What is being asked: Within the entries below, find the portion that opens with the line containing "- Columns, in" and closes with the line containing "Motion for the". Retype that portion exactly and only.

Record set:
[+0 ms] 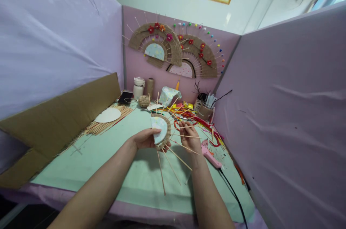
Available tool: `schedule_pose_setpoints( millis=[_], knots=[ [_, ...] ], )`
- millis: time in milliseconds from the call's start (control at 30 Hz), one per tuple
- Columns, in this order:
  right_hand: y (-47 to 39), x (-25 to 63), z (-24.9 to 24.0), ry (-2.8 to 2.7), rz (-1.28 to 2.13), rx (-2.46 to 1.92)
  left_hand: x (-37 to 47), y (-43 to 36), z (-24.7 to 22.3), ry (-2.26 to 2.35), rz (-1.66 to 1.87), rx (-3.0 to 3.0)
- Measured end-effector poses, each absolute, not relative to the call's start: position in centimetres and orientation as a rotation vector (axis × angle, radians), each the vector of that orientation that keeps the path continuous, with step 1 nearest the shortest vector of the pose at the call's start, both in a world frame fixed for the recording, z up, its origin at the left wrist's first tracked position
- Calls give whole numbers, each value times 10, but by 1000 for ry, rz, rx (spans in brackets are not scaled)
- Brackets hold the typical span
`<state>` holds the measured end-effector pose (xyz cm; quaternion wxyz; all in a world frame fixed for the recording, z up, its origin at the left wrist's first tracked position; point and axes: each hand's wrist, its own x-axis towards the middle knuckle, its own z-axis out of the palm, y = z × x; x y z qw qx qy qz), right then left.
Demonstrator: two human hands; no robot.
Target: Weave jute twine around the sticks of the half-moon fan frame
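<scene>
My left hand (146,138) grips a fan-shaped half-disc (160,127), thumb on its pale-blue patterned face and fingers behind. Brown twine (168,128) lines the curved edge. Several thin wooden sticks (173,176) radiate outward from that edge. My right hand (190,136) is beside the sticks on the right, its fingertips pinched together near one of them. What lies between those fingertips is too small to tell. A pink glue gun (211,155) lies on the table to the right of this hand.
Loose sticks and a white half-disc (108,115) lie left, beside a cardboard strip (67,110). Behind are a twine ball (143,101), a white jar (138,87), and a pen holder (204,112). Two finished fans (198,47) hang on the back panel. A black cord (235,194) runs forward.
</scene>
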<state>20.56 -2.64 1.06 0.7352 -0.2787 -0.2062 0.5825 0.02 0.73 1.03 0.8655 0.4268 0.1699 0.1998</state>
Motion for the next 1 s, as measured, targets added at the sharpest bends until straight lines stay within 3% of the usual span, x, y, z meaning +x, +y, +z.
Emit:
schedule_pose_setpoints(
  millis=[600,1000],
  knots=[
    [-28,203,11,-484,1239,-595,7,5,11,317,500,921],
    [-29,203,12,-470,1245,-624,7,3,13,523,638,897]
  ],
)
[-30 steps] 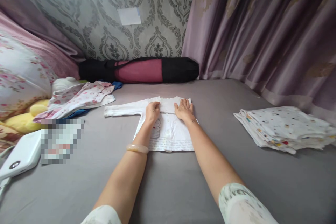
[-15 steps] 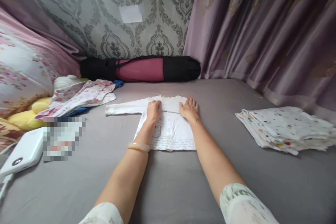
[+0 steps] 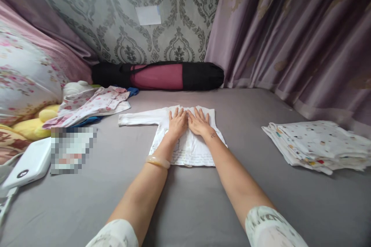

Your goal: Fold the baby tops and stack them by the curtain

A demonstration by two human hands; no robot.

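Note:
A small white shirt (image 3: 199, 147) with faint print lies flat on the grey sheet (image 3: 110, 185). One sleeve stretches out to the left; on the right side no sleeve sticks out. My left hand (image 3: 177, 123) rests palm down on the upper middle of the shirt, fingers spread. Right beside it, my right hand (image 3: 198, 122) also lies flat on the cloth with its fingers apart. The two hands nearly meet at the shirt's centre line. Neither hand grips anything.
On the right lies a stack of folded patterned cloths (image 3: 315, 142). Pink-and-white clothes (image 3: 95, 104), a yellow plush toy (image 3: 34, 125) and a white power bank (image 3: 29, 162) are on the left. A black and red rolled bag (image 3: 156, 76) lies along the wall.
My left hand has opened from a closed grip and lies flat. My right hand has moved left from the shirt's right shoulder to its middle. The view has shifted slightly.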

Response to this exercise:
- Columns, in this order:
  right_hand: y (-47 to 39), x (-25 to 63), z (-24.9 to 24.0), ry (-2.8 to 2.7), rz (-1.28 to 2.13), rx (-2.46 to 1.92)
  left_hand: x (-37 to 47), y (-43 to 36), z (-24.7 to 22.3), ry (-2.26 to 2.35), rz (-1.66 to 1.87), rx (-3.0 to 3.0)
- Measured end-effector poses, each absolute, not relative to the call's start: position in centimetres and orientation as a rotation vector (axis × angle, radians), each the vector of that orientation that keeps the path continuous, with step 1 nearest the shortest vector of the pose at the call's start, both in a world frame fixed for the recording, z up, its origin at the left wrist's first tracked position
- Calls give whole numbers, each value times 10, but by 1000 for ry, rz, rx (spans in brackets are not scaled)
- Brackets hold the typical span
`<state>` holds the measured end-effector pose (xyz cm; quaternion wxyz; all in a world frame fixed for the recording, z up, its origin at the left wrist's first tracked position; point and axes: each hand's wrist, its own x-axis towards the middle knuckle, its own z-axis out of the palm, y = z × x; x y z qw qx qy qz), right then left.
Demonstrator: two human hands; no robot.
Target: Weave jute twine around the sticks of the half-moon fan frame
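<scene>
My left hand (146,138) grips a fan-shaped half-disc (160,127), thumb on its pale-blue patterned face and fingers behind. Brown twine (168,128) lines the curved edge. Several thin wooden sticks (173,176) radiate outward from that edge. My right hand (190,136) is beside the sticks on the right, its fingertips pinched together near one of them. What lies between those fingertips is too small to tell. A pink glue gun (211,155) lies on the table to the right of this hand.
Loose sticks and a white half-disc (108,115) lie left, beside a cardboard strip (67,110). Behind are a twine ball (143,101), a white jar (138,87), and a pen holder (204,112). Two finished fans (198,47) hang on the back panel. A black cord (235,194) runs forward.
</scene>
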<state>20.56 -2.64 1.06 0.7352 -0.2787 -0.2062 0.5825 0.02 0.73 1.03 0.8655 0.4268 0.1699 0.1998</state>
Motion for the next 1 s, as measured, targets added at the sharpest bends until straight lines stay within 3% of the usual span, x, y, z meaning +x, +y, +z.

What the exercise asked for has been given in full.